It's been coming, and as we have always maintained, there's no such thing as being 100% secure on the Internet. Even if running from Live media, the traffic still flows through the same Internet lines. That part, none of us has any control over, we can only hope that the networks themselves are secure. 

 

The only way to accomplish total security is simply not to press the power button. Something that in reality is next to impossible for most of us to have the will power for. 

 

No OS is 100% immune, but at the current time, Linux is still as close to it as it gets. Now that this is in the open, the open source community (not six to seven figure "engineers") will find a fix for the issue, and it won't take until the 2nd Tuesday in January to release patches, should these become needed.

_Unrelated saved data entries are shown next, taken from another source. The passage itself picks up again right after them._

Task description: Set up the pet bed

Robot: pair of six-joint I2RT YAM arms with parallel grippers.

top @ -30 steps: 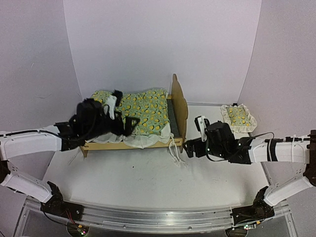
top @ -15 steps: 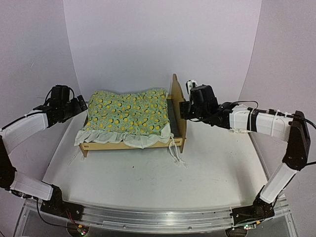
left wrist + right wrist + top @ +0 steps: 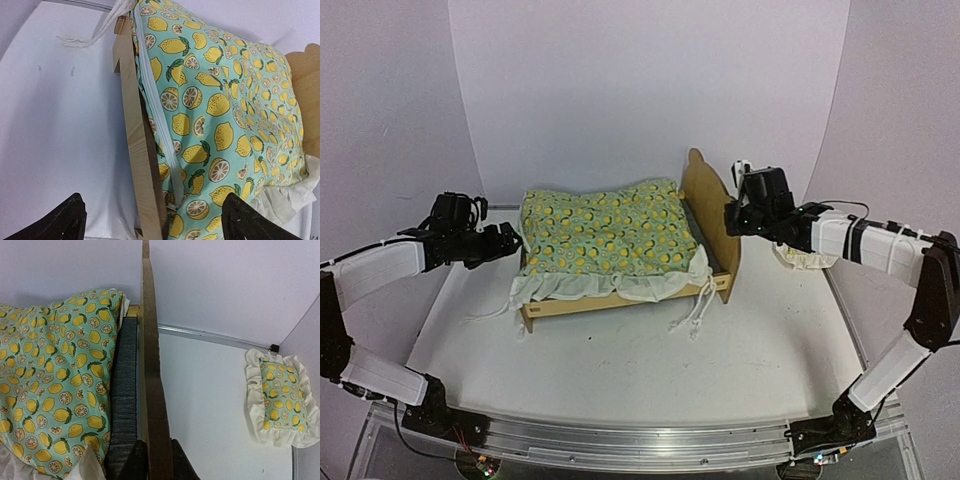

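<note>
The pet bed (image 3: 610, 298), a light plywood frame, stands mid-table with its tall headboard (image 3: 708, 205) to the right. A lemon-print blanket (image 3: 605, 232) covers it, and the dark grey mattress pad (image 3: 125, 390) shows beside the headboard (image 3: 152, 390). My right gripper (image 3: 732, 218) (image 3: 157, 465) is shut on the headboard's top edge, one finger on each face. At the foot end my left gripper (image 3: 514, 243) (image 3: 155, 225) is open. Its fingers (image 3: 65, 222) stand wide on either side of the foot rail (image 3: 135, 125) and the blanket's (image 3: 220, 110) end, touching neither.
A small ruffled lemon-print pillow (image 3: 280, 400) lies on the table right of the headboard, partly hidden behind my right arm in the top view (image 3: 802, 259). White blanket ties (image 3: 690, 315) trail onto the table in front of the bed. Curved white walls enclose the back and sides.
The bed has shifted right and turned slightly. My right gripper has closed on the headboard. My left gripper has come in low to the foot end.
</note>
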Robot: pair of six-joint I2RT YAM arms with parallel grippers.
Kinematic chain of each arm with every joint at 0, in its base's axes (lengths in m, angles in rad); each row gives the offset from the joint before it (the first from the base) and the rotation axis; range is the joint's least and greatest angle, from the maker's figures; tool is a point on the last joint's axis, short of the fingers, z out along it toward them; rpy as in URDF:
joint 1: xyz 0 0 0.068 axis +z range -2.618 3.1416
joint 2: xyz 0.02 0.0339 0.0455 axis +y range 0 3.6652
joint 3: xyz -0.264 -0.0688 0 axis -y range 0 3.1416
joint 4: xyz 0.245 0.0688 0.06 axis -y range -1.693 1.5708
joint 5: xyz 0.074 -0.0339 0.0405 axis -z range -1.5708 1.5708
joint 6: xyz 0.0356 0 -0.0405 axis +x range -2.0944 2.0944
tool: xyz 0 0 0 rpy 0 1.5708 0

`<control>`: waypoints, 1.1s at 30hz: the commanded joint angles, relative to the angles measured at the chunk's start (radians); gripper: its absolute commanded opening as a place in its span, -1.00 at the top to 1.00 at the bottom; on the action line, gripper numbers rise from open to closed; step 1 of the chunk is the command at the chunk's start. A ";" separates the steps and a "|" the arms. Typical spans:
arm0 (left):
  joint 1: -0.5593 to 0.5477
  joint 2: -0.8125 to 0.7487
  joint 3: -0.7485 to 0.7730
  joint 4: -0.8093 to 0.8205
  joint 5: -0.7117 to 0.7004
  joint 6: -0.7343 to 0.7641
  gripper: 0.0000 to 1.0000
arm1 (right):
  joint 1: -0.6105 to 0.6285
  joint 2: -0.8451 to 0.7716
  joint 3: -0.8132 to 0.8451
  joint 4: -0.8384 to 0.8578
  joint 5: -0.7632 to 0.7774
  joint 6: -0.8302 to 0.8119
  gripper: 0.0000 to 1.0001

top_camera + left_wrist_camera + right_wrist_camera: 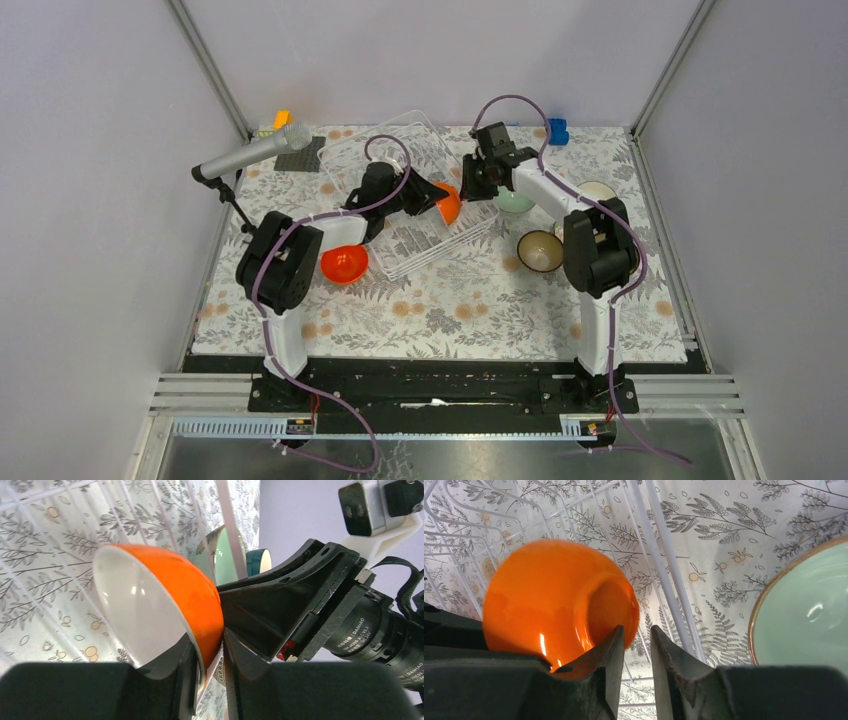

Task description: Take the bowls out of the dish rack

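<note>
My left gripper (432, 200) (209, 665) is shut on the rim of an orange bowl with a white inside (450, 205) (165, 605), holding it tipped on its side over the white wire dish rack (425, 235) (150, 510). My right gripper (474, 186) (636, 632) is nearly shut with a narrow gap and holds nothing; it sits just right of that orange bowl (554, 600), over the rack's wires (659, 555). A second orange bowl (343, 263) lies on the cloth left of the rack. A mint green bowl (515, 201) (809, 610), a brown bowl (540, 251) and a white bowl (598, 189) stand right of it. A teal bowl (260, 560) shows behind the mint bowl (227, 555).
A grey microphone on a stand (262, 153) leans over the back left. A dark grey mat (300, 156) with small orange and yellow bricks lies behind it. A blue brick (557, 130) sits at the back. The two grippers are very close together over the rack's right side.
</note>
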 commanded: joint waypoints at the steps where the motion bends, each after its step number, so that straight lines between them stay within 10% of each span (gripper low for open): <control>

More like 24 to 72 hours. 

 

The Linux Advantage is that security patches are shipped once tested & stable, and can do it in this speed due to the open source advantage, rather than the "moving through the chain" corporate one that's a day late & $100 short. That's right, if you or I have the answer to an issue, and it's tested & works, solution is shipped less than 24 hours. There are many dedicated bug testers, and they work just as hard, in fact harder, as those engineers previously mentioned to get the job done. 

 

 

 

well, now that we know about it it will be fixed!

+1! :thumbup2:

 

No time for a 3 hour golf break during a Linux security breach. Dedicated Linux bug fixers will often work 18-20 hours per day to find a solution, same applies to Firefox (the #1 open source browser).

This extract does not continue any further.